►

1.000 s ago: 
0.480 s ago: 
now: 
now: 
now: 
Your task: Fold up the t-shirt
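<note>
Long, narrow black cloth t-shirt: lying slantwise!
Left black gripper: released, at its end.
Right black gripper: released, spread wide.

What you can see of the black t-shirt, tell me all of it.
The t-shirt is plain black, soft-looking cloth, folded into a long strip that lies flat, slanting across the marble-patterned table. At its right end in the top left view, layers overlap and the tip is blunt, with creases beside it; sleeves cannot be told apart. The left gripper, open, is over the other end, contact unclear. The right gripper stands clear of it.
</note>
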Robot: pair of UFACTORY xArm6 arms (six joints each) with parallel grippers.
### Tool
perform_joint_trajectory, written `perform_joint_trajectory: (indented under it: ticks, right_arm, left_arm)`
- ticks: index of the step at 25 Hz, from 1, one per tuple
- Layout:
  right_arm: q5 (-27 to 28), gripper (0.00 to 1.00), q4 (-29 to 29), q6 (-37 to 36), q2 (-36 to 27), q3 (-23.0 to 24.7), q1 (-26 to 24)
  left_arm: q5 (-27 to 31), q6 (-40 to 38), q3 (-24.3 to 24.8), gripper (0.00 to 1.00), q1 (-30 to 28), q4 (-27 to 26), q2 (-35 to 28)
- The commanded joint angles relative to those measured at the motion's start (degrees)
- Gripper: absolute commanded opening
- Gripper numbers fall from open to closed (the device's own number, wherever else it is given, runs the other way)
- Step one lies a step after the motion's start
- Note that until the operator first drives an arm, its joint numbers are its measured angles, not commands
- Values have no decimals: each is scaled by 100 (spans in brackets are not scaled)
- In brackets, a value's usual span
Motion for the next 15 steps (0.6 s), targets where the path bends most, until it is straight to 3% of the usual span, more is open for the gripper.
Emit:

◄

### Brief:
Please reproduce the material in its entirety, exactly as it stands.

### Answer:
1.000 s ago: 
0.480 s ago: 
now: 
now: 
now: 
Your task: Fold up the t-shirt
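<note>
Long, narrow black cloth t-shirt: lying slantwise!
Left black gripper: released, at its end.
Right black gripper: released, spread wide.

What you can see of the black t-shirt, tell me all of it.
The t-shirt is plain black, soft-looking cloth, folded into a long strip that lies flat, slanting across the marble-patterned table. At its right end in the top left view, layers overlap and the tip is blunt, with creases beside it; sleeves cannot be told apart. The left gripper, open, is over the other end, contact unclear. The right gripper stands clear of it.
</note>
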Robot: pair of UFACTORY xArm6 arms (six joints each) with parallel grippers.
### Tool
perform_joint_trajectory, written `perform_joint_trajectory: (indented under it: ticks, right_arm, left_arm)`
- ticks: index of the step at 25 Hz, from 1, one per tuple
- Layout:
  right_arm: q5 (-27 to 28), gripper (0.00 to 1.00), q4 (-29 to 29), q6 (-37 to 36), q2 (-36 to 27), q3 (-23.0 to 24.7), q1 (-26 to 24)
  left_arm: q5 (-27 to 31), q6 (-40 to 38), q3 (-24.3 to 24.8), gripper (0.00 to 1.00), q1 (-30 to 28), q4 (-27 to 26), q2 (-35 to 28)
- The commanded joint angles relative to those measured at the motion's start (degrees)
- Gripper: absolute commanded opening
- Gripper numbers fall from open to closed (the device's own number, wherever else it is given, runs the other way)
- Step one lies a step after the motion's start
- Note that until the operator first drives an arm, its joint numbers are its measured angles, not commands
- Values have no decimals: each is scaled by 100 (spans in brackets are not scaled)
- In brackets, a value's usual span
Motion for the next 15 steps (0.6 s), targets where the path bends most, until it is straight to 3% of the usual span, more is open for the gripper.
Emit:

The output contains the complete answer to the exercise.